To be fair, it’s the most interesting story the verge has covered in about, well, as long as the verge has existed.
This is a big deal - it’s going to shape the entire tech industry for the foreseeable future. And it’s going to drag on in court and probably also congress for years and years.
Apple is the target of the lawsuit but the DoJ is also telling every other tech company what rules they need to operate under. The last decade of “just do whatever you want” is over.
I’m upset when the government wastes resources on a big lawsuit that it’s absolutely going to lose, because it’s weak on the law and inept on the not-that-complicated technological issues. I also question the leadership of an organization that, in the name of consumer protection, decides to target a product with ludicrously high customer satisfaction ratings. Consumers love their iPhones, perhaps more so than literally any other product they own. What a monumentally stupid target.
I expect them to cover this in as much detail as possible. They are probably the last big tech / business news website standing. I know Gizmodo, Engadget, Tech Crunch etc exist but nobody seems to have resources and connections The Verge does.
Since someone else brought up superapps, do they seem like an initial attempt to get around the manufacturer's app store lock-in?
Super apps allow adding mini apps. Seems like an app store.
The goog/apple app stores are already saturated by malware, I can't imagine some mini app store would do better. Even if the big two did do a better job, how would they go about vetting all the code these super apps might have access to?
I guess I'm too jaded, but it seems like just another malware loader you intentionally install.
Am I being too hard on the concept? Are there any really good ones you've used?
Why rely on them doing the detective work and just not give 1 more second to think through before hitting that install button? This is basic digital hygiene.
I had hoped that as most younger adults now were kids who grew up with computers, the average person would have a pretty good understanding of how they work. I never expected everyone to be a programmer or sysadmin of course, but to have a general sense of things like whether data is stored on their device or remotely, how to find out if an app install is risky, and whether a prompt requesting permissions, a password, etc... is reasonable.
For the most part, I don't think that has happened. The average person doesn't know how to use a computer and isn't going to learn.
Honestly, I would be happy if Apple addressed all of these things as long as doing so has absolutely zero chance of degrading my experience as their customer.
My original comment:
Apple already announced that it'll be supporting RCS sometime this year. Cloud streaming games have been available on iOS for years now, but prior they had to be a Web App and as of earlier this year that is no longer the case. Now they can be a regular app in the app store.
Superapps are hot garbage and should be banned. But WeChat exists on iPhone so I am honestly confused about this one. What features is it not allowed to have?
The NFC and wallet issue is a thing still.

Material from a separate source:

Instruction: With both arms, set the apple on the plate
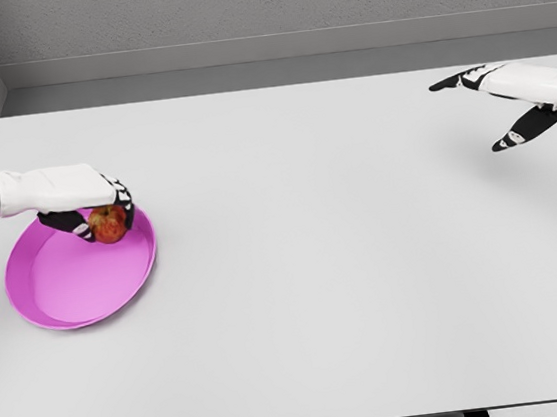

The watch thing is a head scratcher. What API does Apple Watch currently use which 3rd party watches don't have access to? Because it seems like Apple is being blamed for other companies not making better products.
But in this case I pointed out some things that are wrong with the DOJ's complaints, one thing that is valid, and asked questions about two that nobody, and my searches, have answered. They seem to also be completely wrong on the DOJ side.
I doubt you use their products or will be affected by them being altered in any way, but I do and will, so this case interests me as do the details.
Let me put it this way, superapps rely on harvesting and exploiting massive amounts of user data for profit, which is much worse than anything that Apple does. That aspect should be banned.
The quality of the service or content they provide is not my preference, but that's not what I was referring to as hot garbage in this case.
I don't think you can reply to a text message using a third party watch on iOS but you can with your Apple watch. I've seen that cited as an exclusive API.
Imagine you're a government lawyer working on the US case and you show up to a deposition and pull your iPhone out set it on the table.
What are the chances that your Apple ID and iCloud are mysteriously banned for violations of the terms of service for which Apple can't share the specific reason because of "policy related security reasons" before the week is out?
That’s called “ retaliation” and Apple would have to be pretty fucking stupid to do that to the prosecutors at any point, let alone in the middle of a dep.
United States v. Apple is a lawsuit written for the general public, an 88-page press release designed to be read aloud on cable news shows.
That’s not against the rules — note that United States v. Google (filed 2023) has a single, terse intro paragraph outside the numbered section — but US v. Apple powers up for two whole pages before getting into allegations.
There are even a beguiling few paragraphs in which the DOJ compares the need to regularly update AAA video game titles to the onerous process of App Store review and then concludes that “Apple’s conduct made cloud streaming apps so unattractive to users that no developer designed one for the iPhone.” At no point does the DOJ allege that Apple is why I can’t play AAA games on my iPhone….
(At the Thursday press conference, Attorney General Merrick Garland made no mention of how Sarah Jeong would like to see the SE return to its 2016 size.)
It’s fun to engage with the legal distillation of nerd rage at the line level, but there’s also an overarching narrative here that the DOJ is trying to push, one with potentially enormous ramifications.
Meanwhile, the opening volley in its battle against one of America’s favorite companies is a killer start, not least in part because of an unusual degree of lawyerly insight into the human psyche.